* _What you are asked to do_:
Please copy, exactly as they appear below, the lines from the one containing "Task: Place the" through the one containing "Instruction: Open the".

* _Stored items from a collection_:
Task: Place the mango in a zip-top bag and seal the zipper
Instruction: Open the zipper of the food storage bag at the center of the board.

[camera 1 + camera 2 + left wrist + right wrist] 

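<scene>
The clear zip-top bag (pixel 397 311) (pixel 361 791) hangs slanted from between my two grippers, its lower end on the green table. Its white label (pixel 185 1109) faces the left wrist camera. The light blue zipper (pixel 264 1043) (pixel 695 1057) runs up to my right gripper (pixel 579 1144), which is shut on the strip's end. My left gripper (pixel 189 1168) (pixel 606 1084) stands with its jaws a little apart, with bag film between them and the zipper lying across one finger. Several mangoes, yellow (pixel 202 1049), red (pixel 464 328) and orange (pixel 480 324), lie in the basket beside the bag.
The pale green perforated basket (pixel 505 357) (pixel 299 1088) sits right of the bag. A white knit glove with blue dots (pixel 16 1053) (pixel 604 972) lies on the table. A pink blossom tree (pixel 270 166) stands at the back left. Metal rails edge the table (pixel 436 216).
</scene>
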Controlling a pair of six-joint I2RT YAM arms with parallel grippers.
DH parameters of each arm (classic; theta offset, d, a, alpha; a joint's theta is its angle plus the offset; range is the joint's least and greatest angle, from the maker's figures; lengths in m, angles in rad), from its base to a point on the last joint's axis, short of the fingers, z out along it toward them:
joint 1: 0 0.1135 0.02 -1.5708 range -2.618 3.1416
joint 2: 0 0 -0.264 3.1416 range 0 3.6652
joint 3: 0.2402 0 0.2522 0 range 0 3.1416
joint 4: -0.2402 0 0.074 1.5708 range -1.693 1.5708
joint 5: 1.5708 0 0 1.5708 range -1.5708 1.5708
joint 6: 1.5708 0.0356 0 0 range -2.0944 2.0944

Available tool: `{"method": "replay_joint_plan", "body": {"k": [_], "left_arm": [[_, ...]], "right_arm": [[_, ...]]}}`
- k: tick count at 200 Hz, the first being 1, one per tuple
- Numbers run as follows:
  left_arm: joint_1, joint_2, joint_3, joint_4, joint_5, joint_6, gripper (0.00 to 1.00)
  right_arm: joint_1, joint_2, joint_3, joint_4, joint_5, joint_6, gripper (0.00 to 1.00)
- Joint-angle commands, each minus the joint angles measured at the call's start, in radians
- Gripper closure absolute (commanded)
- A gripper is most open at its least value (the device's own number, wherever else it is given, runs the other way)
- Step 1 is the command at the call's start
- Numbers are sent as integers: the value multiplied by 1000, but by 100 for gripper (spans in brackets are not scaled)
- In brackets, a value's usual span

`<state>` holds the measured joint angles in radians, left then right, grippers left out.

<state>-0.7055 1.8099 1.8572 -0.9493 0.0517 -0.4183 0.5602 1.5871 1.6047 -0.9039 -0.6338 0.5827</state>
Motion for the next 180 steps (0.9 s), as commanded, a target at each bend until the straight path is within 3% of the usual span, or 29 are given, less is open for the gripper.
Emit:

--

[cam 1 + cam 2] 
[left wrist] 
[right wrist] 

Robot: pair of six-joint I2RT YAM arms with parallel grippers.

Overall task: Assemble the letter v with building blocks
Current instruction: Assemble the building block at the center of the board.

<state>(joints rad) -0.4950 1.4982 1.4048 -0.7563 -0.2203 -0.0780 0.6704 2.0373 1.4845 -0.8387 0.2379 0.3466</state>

* _Result below_:
Task: Place the mango in a zip-top bag and seal the zipper
Instruction: Open the zipper of the food storage bag at the center of the board.

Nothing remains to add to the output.